(Entries taken from a collection)
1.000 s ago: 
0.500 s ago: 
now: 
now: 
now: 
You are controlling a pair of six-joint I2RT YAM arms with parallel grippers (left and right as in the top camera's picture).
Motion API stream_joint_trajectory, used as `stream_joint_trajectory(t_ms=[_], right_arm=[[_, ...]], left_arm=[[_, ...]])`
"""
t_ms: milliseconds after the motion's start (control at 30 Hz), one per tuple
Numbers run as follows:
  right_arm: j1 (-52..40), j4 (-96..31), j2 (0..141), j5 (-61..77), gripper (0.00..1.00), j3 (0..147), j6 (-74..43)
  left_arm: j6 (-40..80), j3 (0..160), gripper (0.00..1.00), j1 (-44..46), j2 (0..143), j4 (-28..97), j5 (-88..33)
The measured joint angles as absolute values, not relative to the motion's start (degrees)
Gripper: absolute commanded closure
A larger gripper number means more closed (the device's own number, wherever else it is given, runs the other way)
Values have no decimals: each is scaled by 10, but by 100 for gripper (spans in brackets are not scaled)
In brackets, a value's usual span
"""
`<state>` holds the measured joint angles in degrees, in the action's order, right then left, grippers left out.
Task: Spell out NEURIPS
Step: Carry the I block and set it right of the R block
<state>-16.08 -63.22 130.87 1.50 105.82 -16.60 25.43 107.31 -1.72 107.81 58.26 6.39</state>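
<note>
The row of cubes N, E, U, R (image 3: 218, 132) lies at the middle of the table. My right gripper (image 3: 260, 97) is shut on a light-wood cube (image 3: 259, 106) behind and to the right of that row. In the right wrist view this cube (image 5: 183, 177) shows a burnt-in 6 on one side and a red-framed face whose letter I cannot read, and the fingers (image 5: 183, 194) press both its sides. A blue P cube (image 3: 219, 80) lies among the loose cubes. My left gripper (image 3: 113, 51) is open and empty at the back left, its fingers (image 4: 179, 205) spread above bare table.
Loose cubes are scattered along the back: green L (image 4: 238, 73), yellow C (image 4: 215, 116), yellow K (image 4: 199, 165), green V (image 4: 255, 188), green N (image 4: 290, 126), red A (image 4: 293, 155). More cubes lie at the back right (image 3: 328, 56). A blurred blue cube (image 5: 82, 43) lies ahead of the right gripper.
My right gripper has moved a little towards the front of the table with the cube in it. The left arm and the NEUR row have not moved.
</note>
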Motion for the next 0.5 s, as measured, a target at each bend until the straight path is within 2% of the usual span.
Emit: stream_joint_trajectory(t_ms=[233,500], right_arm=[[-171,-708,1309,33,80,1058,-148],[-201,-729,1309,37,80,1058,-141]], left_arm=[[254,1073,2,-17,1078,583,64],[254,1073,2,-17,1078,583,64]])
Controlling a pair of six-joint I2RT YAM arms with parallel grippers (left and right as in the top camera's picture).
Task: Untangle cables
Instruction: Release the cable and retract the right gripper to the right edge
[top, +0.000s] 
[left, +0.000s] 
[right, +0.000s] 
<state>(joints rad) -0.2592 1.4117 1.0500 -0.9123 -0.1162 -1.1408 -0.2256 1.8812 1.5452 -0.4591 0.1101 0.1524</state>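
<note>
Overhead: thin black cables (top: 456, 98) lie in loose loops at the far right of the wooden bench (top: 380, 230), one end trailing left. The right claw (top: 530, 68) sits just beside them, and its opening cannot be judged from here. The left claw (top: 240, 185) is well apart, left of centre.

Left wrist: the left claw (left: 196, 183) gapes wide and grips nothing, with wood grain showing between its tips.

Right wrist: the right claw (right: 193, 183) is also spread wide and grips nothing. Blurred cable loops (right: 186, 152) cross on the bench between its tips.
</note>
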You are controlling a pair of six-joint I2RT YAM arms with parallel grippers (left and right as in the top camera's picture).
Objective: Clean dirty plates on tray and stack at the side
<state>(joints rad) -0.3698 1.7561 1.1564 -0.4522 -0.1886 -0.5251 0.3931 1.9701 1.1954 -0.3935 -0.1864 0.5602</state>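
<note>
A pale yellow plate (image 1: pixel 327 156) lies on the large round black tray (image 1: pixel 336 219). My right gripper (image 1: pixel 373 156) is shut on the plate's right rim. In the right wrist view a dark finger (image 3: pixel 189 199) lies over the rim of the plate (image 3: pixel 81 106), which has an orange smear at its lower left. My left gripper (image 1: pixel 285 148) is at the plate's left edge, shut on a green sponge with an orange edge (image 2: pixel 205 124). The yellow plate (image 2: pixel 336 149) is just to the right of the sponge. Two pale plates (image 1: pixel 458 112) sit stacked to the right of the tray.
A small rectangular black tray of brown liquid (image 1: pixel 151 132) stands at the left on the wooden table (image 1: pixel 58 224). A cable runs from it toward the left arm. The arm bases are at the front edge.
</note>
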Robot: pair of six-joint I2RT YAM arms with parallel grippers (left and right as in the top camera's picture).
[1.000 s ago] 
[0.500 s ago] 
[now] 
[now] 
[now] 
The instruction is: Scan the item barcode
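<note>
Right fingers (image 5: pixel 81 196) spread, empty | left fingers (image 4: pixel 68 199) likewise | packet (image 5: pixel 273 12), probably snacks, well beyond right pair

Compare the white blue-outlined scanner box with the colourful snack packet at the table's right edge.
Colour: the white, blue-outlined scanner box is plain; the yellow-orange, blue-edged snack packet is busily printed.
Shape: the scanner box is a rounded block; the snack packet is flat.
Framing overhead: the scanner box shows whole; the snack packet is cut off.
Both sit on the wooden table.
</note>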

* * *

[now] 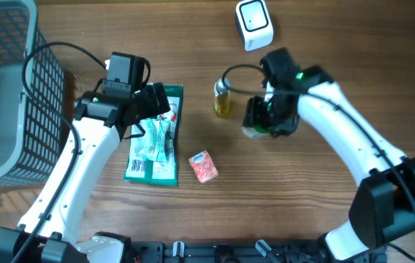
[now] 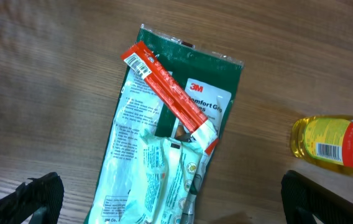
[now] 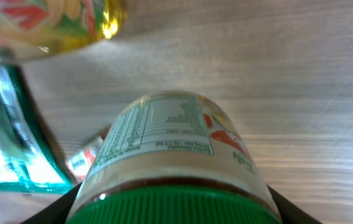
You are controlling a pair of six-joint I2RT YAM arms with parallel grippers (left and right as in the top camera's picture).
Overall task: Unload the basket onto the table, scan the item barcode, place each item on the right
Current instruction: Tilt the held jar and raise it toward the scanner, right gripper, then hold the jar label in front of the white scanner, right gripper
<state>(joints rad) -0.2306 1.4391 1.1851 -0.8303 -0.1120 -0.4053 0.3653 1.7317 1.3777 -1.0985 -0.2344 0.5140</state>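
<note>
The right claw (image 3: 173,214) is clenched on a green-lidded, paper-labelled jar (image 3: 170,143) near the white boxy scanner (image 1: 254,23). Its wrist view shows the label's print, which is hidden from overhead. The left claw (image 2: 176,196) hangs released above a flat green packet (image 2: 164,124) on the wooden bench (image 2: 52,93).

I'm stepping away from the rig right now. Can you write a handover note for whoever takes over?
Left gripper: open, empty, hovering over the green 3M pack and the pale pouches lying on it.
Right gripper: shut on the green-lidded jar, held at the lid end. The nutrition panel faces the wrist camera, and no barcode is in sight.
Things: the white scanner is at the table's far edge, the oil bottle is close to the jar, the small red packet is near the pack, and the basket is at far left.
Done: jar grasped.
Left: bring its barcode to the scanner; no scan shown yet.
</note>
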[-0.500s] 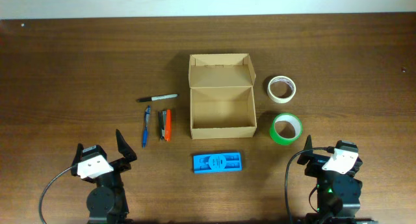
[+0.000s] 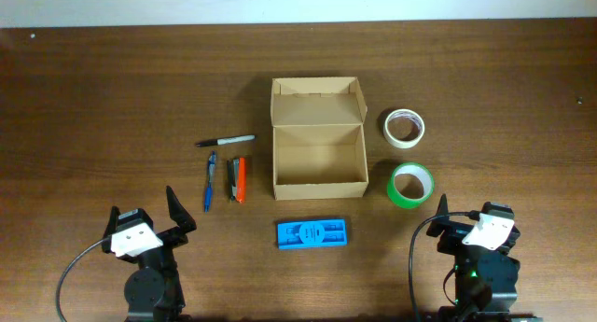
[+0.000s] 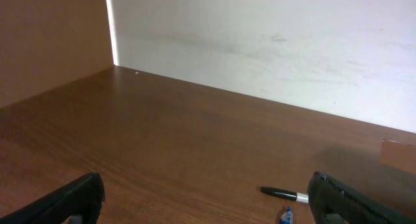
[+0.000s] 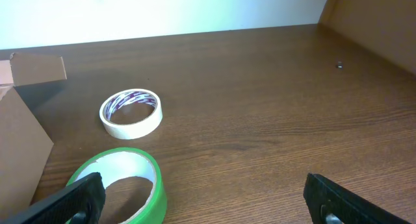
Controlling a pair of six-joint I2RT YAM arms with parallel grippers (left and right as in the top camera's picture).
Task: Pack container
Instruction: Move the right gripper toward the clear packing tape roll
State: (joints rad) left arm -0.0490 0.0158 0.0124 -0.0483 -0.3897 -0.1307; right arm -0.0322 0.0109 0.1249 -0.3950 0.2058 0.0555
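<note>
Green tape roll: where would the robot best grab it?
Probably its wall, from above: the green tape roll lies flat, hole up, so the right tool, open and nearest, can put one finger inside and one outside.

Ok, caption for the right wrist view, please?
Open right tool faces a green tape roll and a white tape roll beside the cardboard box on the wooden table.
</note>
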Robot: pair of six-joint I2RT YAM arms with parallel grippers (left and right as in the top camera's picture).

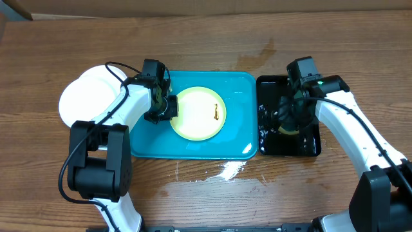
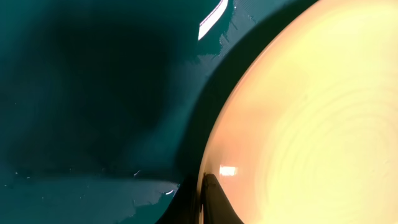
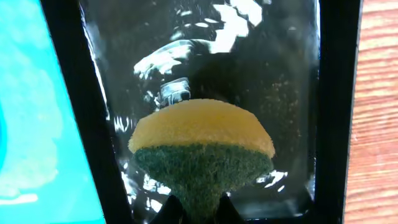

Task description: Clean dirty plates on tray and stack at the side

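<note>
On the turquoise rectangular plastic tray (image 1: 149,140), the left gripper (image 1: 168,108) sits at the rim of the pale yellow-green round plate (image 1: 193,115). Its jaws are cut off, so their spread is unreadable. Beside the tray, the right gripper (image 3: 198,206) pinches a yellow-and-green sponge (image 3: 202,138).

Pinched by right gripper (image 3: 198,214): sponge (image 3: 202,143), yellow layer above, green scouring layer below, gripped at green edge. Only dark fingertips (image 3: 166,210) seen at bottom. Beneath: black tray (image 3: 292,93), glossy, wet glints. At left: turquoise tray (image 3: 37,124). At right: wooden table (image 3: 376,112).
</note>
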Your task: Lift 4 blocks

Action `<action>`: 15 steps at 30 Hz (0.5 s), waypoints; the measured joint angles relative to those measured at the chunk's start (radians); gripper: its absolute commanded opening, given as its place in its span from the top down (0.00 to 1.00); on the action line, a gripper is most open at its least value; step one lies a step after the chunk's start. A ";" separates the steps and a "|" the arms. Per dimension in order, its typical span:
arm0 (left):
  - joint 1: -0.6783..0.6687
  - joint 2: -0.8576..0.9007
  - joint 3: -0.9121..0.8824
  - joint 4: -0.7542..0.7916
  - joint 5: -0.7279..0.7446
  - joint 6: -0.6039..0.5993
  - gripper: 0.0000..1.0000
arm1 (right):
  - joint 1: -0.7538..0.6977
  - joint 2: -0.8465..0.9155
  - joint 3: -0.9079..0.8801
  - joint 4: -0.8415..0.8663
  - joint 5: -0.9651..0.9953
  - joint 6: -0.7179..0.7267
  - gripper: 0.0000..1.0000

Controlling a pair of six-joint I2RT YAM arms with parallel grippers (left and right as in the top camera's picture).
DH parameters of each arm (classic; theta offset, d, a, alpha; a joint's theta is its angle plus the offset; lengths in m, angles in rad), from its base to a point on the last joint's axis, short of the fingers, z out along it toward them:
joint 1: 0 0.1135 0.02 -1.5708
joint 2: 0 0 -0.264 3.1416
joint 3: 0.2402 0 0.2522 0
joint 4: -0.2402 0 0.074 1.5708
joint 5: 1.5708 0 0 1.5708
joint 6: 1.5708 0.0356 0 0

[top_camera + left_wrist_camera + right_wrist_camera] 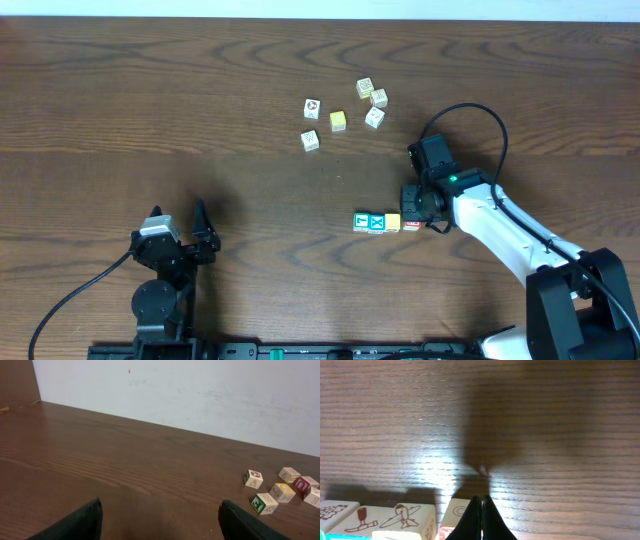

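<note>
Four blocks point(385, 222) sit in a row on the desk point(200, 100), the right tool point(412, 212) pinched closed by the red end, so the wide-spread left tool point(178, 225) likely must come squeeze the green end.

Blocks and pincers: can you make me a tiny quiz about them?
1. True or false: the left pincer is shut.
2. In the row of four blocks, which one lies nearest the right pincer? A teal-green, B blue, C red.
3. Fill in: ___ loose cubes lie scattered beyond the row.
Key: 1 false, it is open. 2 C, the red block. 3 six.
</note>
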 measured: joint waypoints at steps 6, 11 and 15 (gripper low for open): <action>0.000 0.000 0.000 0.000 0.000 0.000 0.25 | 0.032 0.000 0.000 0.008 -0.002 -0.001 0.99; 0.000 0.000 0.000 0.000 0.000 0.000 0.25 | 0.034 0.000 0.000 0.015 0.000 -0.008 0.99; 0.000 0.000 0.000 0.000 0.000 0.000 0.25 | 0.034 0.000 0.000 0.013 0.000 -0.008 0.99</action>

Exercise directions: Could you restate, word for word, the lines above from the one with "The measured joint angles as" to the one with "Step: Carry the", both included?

Response area:
The measured joint angles as absolute values, not relative to the motion's start (degrees)
Gripper: absolute commanded closure
A larger gripper number means more closed (the device's own number, wherever else it is given, runs the other way)
Values have no decimals: each is scaled by 10, but by 100 for gripper (spans in brackets are not scaled)
In brackets, a value's usual span
"""
`<state>` holds the measured joint angles in degrees, in the action's order, right then left, grippers left out.
Task: Spell out NEURIPS
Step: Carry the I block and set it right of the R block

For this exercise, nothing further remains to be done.